#### [Exercise requirements]
Go through the data and retrieve each line that includes the string "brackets".
┌──
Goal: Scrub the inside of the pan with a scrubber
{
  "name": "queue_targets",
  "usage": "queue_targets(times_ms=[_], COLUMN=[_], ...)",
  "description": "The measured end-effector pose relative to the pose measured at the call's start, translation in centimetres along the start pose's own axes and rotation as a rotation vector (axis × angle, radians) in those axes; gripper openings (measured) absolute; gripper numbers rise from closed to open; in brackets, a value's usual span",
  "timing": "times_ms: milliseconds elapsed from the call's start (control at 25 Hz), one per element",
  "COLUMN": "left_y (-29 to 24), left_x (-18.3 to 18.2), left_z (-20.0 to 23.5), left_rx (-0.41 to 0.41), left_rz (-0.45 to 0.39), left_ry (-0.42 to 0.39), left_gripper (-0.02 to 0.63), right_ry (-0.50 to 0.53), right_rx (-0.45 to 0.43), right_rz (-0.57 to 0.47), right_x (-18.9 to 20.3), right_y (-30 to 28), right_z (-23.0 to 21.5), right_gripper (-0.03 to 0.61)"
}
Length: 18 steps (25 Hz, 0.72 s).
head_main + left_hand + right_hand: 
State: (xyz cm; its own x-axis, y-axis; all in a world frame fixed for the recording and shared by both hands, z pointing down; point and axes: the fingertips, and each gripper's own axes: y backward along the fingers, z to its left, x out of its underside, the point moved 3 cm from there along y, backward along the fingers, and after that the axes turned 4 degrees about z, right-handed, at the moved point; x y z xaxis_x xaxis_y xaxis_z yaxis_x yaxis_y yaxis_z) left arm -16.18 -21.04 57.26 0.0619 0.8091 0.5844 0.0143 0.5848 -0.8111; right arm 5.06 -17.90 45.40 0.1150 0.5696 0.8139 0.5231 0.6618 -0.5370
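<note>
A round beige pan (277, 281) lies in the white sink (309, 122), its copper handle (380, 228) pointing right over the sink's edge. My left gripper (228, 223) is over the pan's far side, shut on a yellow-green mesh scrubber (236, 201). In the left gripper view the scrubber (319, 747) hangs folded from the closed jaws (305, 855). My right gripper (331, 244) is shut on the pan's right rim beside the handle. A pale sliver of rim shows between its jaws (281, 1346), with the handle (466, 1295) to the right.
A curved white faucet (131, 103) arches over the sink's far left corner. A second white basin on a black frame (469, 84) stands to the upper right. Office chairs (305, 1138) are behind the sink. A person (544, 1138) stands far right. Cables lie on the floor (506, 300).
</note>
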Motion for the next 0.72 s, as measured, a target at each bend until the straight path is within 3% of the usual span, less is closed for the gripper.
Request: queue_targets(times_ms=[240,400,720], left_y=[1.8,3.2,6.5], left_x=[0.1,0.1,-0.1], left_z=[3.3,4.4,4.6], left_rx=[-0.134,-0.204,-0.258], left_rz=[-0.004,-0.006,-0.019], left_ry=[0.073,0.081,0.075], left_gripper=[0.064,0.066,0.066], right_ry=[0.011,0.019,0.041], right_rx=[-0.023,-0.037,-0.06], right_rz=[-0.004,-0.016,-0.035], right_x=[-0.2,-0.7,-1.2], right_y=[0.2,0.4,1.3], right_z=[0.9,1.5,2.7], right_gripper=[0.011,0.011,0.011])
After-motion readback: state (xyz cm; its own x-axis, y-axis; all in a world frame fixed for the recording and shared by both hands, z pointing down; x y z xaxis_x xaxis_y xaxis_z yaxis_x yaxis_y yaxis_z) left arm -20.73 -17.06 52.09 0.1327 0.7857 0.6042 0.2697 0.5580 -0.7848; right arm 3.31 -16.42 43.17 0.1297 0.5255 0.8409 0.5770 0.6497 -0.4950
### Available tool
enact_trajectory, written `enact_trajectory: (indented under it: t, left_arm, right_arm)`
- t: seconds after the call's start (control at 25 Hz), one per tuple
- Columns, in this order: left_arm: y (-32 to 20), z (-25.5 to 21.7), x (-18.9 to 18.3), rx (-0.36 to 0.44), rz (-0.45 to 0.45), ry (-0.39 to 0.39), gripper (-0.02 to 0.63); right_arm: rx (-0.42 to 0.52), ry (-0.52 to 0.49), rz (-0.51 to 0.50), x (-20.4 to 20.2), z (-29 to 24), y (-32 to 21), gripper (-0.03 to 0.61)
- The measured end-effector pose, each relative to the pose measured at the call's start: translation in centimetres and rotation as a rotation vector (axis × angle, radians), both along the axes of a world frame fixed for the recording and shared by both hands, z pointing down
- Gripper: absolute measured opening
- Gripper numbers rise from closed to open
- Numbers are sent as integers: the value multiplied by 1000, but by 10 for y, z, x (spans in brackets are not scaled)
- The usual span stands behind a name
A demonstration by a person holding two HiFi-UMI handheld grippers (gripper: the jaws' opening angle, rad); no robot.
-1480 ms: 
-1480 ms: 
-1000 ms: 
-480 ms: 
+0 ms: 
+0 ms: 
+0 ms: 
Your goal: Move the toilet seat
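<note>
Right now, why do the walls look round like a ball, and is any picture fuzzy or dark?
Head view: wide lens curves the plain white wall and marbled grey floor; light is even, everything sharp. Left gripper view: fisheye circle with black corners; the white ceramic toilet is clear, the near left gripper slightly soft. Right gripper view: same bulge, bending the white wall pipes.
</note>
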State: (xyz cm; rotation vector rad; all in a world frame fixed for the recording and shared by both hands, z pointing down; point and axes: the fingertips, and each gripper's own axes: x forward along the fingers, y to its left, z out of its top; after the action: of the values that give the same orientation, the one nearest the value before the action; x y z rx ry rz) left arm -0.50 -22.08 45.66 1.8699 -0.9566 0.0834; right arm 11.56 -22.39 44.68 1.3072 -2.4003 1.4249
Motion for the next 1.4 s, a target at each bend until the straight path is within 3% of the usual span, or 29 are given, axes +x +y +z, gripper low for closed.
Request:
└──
#### [Solution]
  "description": "The measured end-effector pose relative to the pose measured at the call's start, translation in centimetres along the start pose's own axes and rotation as a rotation vector (axis × angle, radians) in those axes; gripper openings (measured) absolute; gripper numbers rise from closed to open; in brackets, a value's usual span",
- Numbers are sent as integers: the value multiplied by 1000, but by 10 for y, z, x (spans in brackets are not scaled)

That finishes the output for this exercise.